Based on the financial world’s initial reaction, the effects will be relatively minor. For example, the following weekly chart shows that the iShares 20+ Year Treasury ETF (TLT) consolidated last week but held the preceding week’s upside breakout. Also, the currency market did very little in response to the news.

The small initial market reaction probably stems from the fact that the Trump Administration intends to replace the tariff revenues lost through the inability to use the IEEPA with tariff revenues gained through other avenues, such as “Section 122”. In fact, Trump already has stated that he will use Section 122 to impose a global 15% (initially 10% but raised to 15% one day later) tariff on US imports. This would keep total tariff revenue at around the same level, but it would change substantially the distribution of the tariffs. For example, the average tariff on imports from China would be reduced, but the average tariff applied to imports from Canada would increase.
The single biggest problem associated with Trump’s use of tariffs has been the uncertainty resulting from the sudden changes. The uncertainty remains, because there will be many changes to product tariff rates in response to last Friday’s SCOTUS ruling, necessitating changes to many business plans.
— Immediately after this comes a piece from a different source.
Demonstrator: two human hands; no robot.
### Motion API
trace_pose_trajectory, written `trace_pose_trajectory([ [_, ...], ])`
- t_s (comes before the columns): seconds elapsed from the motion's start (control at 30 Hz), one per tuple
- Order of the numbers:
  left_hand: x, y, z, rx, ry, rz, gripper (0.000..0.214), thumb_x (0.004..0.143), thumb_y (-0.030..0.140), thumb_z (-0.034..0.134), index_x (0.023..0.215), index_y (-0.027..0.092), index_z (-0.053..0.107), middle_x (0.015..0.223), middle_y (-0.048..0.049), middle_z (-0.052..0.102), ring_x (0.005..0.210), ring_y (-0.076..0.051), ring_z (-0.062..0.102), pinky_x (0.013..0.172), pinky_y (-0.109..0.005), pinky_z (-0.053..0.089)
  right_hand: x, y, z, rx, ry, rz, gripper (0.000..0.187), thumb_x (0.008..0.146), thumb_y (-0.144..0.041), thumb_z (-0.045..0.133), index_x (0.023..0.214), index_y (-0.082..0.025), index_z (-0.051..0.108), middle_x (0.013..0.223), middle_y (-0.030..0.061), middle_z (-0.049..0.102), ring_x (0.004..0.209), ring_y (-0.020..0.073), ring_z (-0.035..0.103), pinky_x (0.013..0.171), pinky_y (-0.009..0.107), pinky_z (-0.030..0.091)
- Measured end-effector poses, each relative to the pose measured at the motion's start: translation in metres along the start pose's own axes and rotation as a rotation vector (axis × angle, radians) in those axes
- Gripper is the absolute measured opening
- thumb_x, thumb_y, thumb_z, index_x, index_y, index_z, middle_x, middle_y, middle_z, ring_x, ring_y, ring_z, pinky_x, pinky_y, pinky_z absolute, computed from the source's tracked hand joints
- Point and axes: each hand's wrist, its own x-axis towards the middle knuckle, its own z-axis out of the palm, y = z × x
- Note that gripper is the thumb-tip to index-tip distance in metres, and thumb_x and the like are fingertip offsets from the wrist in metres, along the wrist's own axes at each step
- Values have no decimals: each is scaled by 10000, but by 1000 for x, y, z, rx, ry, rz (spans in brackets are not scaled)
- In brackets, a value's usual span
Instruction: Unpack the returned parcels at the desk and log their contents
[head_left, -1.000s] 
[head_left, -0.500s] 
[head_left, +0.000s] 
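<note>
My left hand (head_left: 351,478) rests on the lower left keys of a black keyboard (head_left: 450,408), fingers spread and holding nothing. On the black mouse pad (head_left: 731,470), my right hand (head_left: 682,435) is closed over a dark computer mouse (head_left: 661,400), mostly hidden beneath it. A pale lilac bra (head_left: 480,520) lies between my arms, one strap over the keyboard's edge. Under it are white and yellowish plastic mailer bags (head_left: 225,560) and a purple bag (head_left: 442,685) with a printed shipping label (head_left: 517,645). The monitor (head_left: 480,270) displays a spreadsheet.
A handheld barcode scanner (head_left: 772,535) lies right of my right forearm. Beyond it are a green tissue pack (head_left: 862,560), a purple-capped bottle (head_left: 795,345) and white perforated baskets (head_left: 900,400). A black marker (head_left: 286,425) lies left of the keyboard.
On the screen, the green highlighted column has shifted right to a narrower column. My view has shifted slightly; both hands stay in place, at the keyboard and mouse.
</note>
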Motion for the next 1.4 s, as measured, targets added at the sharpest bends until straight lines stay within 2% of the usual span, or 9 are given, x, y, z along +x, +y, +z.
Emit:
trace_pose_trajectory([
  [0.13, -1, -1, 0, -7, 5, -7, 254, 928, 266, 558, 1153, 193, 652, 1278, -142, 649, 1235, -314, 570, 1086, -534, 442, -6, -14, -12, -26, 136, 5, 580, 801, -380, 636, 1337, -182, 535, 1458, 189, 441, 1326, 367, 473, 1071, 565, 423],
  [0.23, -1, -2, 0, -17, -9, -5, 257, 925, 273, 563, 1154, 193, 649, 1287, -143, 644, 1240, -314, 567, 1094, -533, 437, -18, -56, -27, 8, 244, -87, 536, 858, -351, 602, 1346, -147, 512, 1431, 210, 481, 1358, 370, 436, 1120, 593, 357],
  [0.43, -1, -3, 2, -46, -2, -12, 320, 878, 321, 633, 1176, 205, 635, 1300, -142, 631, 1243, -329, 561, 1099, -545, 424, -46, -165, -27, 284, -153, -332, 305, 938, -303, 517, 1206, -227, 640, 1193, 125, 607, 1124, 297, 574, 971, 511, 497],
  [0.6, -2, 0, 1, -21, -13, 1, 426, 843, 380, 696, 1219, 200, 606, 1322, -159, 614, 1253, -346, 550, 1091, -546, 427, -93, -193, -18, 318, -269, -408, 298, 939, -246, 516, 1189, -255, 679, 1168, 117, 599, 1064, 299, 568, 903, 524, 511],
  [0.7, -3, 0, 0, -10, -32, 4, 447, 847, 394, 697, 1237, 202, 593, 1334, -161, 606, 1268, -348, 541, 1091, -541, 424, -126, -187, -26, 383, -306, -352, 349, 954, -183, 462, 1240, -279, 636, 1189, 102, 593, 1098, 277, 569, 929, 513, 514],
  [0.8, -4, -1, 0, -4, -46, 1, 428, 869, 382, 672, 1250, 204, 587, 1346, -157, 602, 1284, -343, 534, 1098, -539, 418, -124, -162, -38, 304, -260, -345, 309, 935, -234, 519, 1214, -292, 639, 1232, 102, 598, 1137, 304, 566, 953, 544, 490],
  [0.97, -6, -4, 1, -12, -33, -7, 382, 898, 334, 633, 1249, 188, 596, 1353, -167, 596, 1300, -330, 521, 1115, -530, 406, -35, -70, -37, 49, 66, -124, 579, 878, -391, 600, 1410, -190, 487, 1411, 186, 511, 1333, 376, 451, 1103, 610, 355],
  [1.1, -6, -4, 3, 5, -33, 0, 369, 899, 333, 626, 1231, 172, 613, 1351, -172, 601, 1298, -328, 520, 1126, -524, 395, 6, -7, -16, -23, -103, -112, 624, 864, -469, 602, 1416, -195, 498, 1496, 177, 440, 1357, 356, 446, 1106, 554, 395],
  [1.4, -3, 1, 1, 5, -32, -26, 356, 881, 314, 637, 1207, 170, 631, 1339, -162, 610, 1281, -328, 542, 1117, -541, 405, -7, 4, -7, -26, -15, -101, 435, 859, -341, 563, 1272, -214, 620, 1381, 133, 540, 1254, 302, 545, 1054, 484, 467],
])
Furthermore, the President’s authority under Section 122 only enables the imposition of tariffs for up to 150 days. What happens after that?
Trump has been fortunate in that the business investment that has been curtailed/delayed by his many tariff-related threats and policy flip-flops has coincided with a massive increase in investment associated with AI — investment that would have happened regardless of who was in the White House. As illustrated by the following quarterly chart, Real Gross Private Domestic Investment (RGPDI) in the US has dropped from its Q1-2025 all-time high, but not by much. Moreover, with at least US$1 trillion of AI-related investment slated to occur during 2026 in an economy with a current RGPDI run-rate of about US$4.4 trillion, there’s a good chance that RGPDI will make a new all-time high within the next three quarters despite the uncertainty caused by the tariffs.
Unfortunately, this AI-related investment binge won’t do anything for average Americans other than increase their electricity costs and make their jobs less secure.

Summing up, last Friday’s ruling on Trump’s tariffs has removed a ‘known unknown’, but it has created new unknowns and hasn’t prompted a change to our outlook for any market. Currently, the ‘known unknown’ with the largest potential short-term market impact is the US-Iran situation.